News Feed Generation [system Design]
The home page of social media platforms generates personalized news feed for users. Two of the most important operations of social media platforms are post update (“post a tweet” in case of twitter) and generate timeline. I decided to know more about this topic because it is a popular system design interview question to design an social media platform like twitter or instagram. I will discuss the scalability of the system and not the algorithm for new feed generation (see this post from tech crunch to know about the algorithm).
Post Update
In this operation the user posts personal picture or tweet, which eventually is viewed by the user’s followers. A simple google search says that there are about 6000 tweets per second on twitter and about 700 instagram posts. We can scale the database to handle 6000 writes but the issue arises after an celebrity user with millions of followers posts an update. This will result in millions of get requests to database.
News Feed Generation
When the user requests the home page, there are 2 approaches in which we can deliver the timeline.
1. Pull model
Posting an update simply puts it into the database.

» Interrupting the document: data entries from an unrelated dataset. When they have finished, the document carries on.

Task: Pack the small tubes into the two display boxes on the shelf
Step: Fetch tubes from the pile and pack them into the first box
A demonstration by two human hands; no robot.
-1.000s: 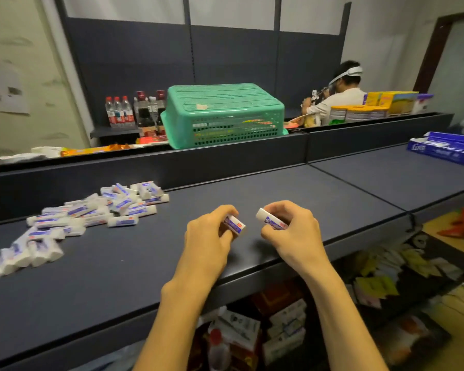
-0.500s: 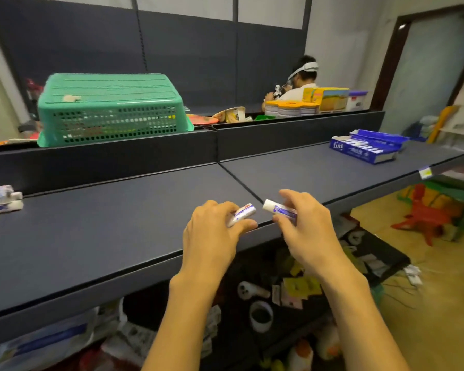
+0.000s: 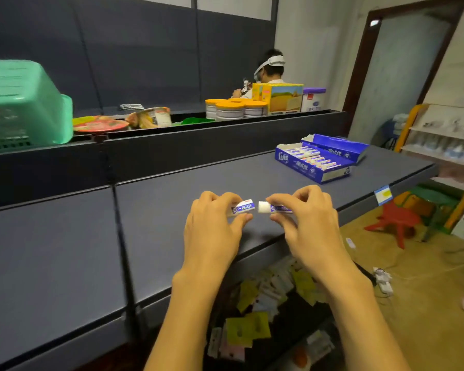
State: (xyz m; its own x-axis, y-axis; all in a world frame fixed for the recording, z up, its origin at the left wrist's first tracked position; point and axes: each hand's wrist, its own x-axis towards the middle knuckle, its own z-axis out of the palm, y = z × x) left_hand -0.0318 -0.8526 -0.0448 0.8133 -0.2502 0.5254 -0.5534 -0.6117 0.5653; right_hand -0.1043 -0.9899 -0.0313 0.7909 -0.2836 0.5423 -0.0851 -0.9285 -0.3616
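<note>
Head view shows the left hand (image 3: 212,231) and right hand (image 3: 309,226) each with its grip pinching one small tube (image 3: 243,208), (image 3: 275,208) above the shelf's (image 3: 172,199) front edge, so the carrying step is in hand, and next they must reach the display boxes (image 3: 315,167) near the right end.

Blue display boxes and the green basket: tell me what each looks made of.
Blue display boxes: likely printed cardboard, slightly glossy; a torn white flap edge shows at the opened top. Green basket: moulded plastic by its look, smooth and faintly shiny, with a perforated grid along its lower wall.

white-and-blue tube (image 3: 243,208) pinched between left fingers (image 3: 227,197), another tube (image 3: 275,208) between right fingers (image 3: 300,195), ends nearly meeting, two blue display boxes (image 3: 315,162) well beyond right fingertips, front one holding tubes
</note>
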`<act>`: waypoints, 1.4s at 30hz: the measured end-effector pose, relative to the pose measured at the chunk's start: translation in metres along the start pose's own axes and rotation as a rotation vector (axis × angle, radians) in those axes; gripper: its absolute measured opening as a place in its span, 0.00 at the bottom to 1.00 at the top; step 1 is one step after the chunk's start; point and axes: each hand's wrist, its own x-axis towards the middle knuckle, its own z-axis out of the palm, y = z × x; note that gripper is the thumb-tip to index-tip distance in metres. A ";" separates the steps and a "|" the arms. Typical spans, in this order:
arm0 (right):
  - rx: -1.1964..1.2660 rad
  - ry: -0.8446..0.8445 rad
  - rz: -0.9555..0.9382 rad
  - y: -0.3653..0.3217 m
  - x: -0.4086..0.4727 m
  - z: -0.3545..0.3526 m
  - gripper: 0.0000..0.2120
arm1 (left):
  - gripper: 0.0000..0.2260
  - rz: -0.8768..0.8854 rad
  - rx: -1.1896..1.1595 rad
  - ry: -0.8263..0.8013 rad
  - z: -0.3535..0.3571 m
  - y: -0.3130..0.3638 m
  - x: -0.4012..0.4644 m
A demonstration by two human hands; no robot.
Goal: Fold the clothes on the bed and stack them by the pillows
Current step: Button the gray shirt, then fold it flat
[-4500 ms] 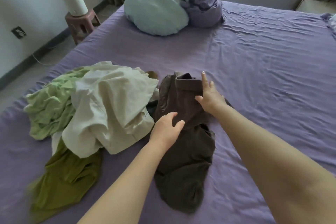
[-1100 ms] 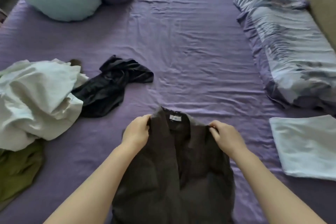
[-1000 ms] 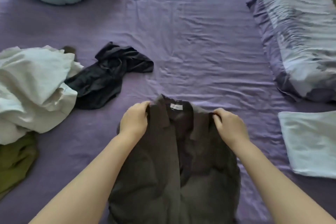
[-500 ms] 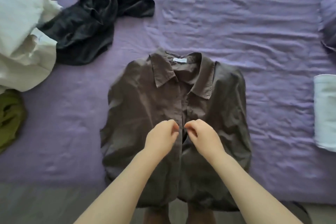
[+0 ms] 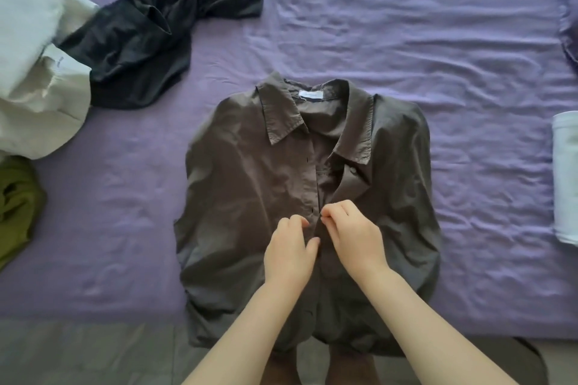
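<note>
- The brown shirt (image 5: pixel 250 197) lies face up in the middle of the frame on the purple sheet (image 5: pixel 422 25), collar toward the top, its hem hanging over the bed's near edge at the bottom.
- Both hands meet at the shirt's front opening, a little below centre. The left hand (image 5: pixel 289 255) has its fingers curled onto the left edge of the opening; the right hand (image 5: pixel 353 236) pinches the right edge between thumb and fingertips.
- By my reading this is the flattening step: the front is being lined up or closed before any fold. The collar is open and no fold is made in the shirt yet.
- One pale folded piece (image 5: pixel 564 178) sits at the right edge of the frame, so at least one item looks finished. Whether it lies by the pillows I cannot tell, as no pillows are in view.
- Left to do: a dark crumpled garment (image 5: pixel 150 31) at upper left, a white heap (image 5: pixel 34 72) at the left edge touching it, and an olive green garment (image 5: pixel 15 206) just below the heap. All three are unfolded.
- The task looks to be in its early part: most clothes wait, and stacking still lies ahead.
</note>
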 end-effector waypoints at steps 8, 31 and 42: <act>-0.274 0.158 -0.065 0.010 0.015 -0.001 0.22 | 0.11 0.132 0.034 0.091 -0.014 0.012 0.031; -0.238 0.302 0.315 0.097 0.129 -0.113 0.25 | 0.24 0.648 0.610 0.149 -0.075 0.137 0.156; -0.241 0.033 -0.091 0.035 0.148 -0.062 0.22 | 0.21 0.081 0.273 0.379 -0.141 0.054 0.169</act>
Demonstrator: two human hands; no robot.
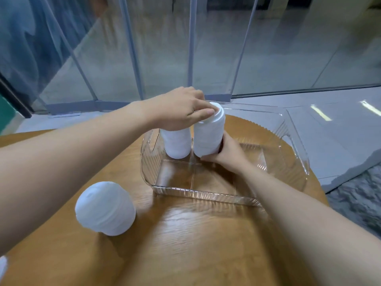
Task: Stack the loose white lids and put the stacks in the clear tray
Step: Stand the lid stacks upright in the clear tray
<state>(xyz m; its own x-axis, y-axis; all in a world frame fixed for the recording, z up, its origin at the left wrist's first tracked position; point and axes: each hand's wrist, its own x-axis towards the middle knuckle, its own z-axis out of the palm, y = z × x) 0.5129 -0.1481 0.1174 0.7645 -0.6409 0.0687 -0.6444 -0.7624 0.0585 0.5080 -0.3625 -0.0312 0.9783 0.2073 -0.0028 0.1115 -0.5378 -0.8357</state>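
Observation:
A tall stack of white lids [209, 134] stands inside the clear tray [296, 159], near its far left part. My left hand [181, 109] grips the top of this stack from above, thumb across the top lid. My right hand [225, 150] holds the stack's base from the right side. A second stack of white lids [178, 143] stands in the tray just left of it, its top hidden under my left hand. A third, shorter stack of lids [105, 208] sits on the wooden table at the front left.
The round wooden table [195, 234] carries the tray at its far right. A bit of another white object [3, 267] shows at the bottom left edge. Glass panels with grey frames stand behind the table; grey floor lies to the right.

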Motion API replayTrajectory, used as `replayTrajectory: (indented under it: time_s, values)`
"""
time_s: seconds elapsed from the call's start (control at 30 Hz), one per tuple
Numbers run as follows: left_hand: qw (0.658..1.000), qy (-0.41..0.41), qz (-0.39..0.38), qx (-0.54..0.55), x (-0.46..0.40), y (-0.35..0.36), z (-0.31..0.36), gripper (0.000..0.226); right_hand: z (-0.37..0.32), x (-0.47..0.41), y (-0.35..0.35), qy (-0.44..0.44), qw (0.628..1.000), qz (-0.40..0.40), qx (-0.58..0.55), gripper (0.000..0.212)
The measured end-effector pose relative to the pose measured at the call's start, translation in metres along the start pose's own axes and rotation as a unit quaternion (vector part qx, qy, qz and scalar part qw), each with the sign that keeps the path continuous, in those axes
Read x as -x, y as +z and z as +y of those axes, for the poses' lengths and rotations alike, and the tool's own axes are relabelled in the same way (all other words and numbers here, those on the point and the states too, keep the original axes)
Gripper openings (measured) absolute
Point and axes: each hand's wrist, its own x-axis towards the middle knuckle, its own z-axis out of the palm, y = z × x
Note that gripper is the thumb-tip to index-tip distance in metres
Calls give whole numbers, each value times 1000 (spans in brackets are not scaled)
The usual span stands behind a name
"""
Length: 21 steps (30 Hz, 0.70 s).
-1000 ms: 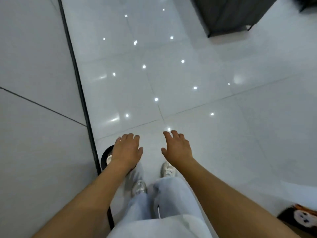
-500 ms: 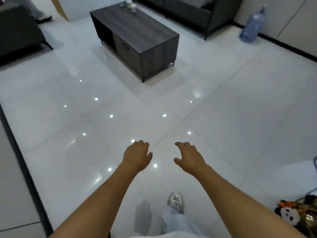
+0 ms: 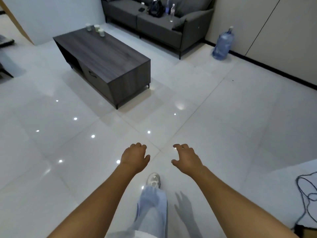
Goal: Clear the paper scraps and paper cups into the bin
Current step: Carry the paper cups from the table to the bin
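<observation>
Three pale, cylindrical paper cups (image 3: 97,30) are sitting at eleven o'clock on the dark wood-grain table's (image 3: 109,55) far end. Left hand (image 3: 134,158) and right hand (image 3: 186,159) are hovering palm-down over glossy tile, fingers loosely curled, holding nothing.

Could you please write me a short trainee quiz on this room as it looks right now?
1. True or false: the left hand holds a paper cup.
2. How many paper cups stand on the coffee table? A two, B three, C five.
3. Fill in: the big blue water bottle stands on the floor beside the ____.

Key: 1 false, both it and the right hand hold nothing. 2 B. 3 sofa.
</observation>
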Motion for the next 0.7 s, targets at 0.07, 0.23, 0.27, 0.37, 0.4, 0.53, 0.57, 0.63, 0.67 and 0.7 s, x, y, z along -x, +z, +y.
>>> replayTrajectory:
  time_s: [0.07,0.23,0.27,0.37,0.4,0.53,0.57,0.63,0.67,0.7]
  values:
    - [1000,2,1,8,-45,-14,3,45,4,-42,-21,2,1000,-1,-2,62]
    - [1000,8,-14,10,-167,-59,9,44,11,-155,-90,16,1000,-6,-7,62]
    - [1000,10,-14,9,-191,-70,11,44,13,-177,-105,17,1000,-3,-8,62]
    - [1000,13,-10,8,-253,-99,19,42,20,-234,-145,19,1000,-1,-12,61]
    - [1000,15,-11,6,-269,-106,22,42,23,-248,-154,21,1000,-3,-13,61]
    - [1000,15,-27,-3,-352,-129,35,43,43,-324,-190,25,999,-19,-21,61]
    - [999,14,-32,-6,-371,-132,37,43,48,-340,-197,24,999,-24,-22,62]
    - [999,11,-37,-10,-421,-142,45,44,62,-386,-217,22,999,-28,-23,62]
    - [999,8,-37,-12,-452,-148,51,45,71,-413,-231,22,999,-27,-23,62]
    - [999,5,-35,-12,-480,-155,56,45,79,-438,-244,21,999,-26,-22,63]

When the user requests for timeline the we check all the accounts the user follows, get the latest tweets and generate timeline. This approach struggles to keep up as lot of the work is done (getting tweets from database and sort it according to their rank) after the user requests the home page.
2. Push model
In this approach we maintain a pre-generated cache of timeline for each user. When an user posts a tweet we update the cache of all the follwers of the user. The get home page requests are now cheap as the timeline is pre-generated in the cache. The problem with this approach is if the users have millions of followers (celebrity users) each post will generate millions of cache writes.
To get the best of both approaches, we can use an hybrid model where we use pull model for updates from celebrity accounts and push approach for other users.
Reference
Designing Data-Intensive Applications by Martin Kleppmann